Exercise description —
Give back exactly the lines from the one that includes "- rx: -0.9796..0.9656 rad" to the last line below, both included, and no further lines.

*****

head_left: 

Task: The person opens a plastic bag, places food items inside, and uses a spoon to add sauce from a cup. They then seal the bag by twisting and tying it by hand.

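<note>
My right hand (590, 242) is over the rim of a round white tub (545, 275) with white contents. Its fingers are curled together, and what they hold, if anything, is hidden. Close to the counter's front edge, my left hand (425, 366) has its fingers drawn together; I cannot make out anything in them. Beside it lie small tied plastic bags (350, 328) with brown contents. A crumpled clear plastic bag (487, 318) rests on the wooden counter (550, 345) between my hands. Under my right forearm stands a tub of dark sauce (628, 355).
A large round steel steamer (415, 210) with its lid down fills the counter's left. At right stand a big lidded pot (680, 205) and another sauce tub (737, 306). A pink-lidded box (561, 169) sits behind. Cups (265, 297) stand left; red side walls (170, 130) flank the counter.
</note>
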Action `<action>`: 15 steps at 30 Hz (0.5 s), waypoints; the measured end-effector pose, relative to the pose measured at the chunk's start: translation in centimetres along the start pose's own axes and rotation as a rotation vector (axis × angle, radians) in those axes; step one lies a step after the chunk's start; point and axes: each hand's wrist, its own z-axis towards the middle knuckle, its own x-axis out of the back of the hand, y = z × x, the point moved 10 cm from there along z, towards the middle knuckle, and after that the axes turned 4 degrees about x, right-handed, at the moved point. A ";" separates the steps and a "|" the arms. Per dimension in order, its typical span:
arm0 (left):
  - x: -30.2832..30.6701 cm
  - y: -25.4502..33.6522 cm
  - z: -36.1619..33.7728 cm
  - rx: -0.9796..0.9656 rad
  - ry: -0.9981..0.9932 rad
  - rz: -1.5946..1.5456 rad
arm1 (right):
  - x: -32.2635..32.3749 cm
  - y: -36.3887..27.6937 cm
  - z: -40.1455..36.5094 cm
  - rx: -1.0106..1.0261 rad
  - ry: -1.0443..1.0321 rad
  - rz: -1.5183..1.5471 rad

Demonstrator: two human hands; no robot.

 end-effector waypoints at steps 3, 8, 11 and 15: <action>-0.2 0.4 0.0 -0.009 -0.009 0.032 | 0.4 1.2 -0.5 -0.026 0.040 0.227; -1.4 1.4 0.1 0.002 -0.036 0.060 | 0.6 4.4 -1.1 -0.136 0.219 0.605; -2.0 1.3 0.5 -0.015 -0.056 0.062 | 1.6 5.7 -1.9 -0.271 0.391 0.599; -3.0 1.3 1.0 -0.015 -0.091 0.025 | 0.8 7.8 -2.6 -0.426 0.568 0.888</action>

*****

Your solution —
  - rx: -0.9796..0.9656 rad
  - ry: -0.9981..0.9932 rad
  - rz: -1.5946..1.5456 rad
arm1 (right):
  - x: -32.2635..32.3749 cm
  - y: -36.3887..27.6937 cm
  - z: -40.1455..36.5094 cm
  - rx: -1.0106..1.0261 rad
  - ry: -1.0443..1.0321 rad
  - rz: -1.5183..1.5471 rad

Demonstrator: two human hands; no robot.

 end-effector waypoints at steps 3, 8, 11 and 15: <action>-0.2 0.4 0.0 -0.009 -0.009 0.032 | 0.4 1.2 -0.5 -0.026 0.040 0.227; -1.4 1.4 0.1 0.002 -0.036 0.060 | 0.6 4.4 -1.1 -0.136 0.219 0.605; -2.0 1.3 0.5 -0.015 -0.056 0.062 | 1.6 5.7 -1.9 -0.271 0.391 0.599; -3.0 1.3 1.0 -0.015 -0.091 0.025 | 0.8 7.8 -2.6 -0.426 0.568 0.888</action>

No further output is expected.